▶ _Work instructions_
Would you reproduce each line below exactly, leaving every picture out?
Start of Dataset content
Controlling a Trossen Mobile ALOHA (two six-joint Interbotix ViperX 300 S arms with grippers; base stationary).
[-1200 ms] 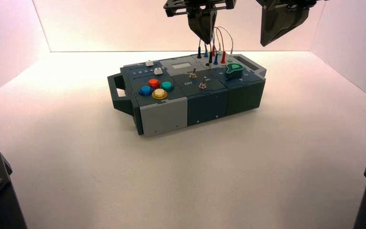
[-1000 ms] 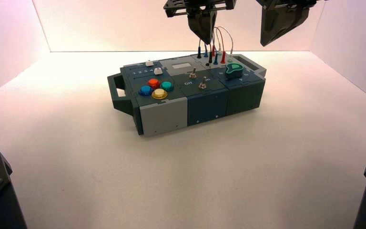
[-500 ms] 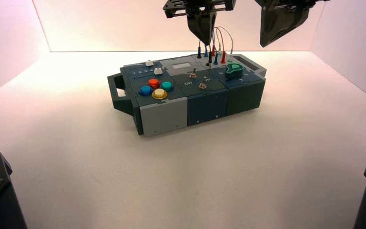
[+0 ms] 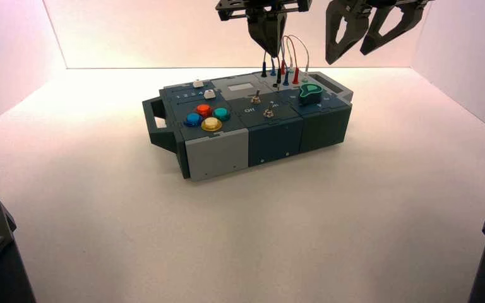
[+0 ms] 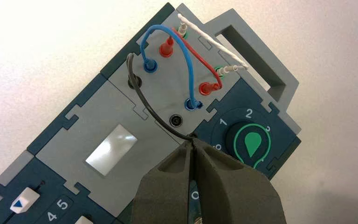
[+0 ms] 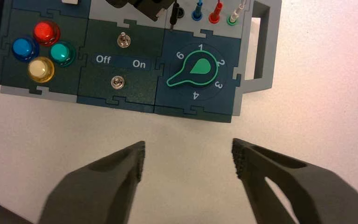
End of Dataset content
▶ _Task output_
Controlling a Trossen Mobile ALOHA (two six-joint Interbotix ViperX 300 S arms with grippers; base stationary).
[-1200 ms] 
[-1000 ms] 
[-500 ms] 
[+0 ms] 
[+0 ms] 
[+0 ms] 

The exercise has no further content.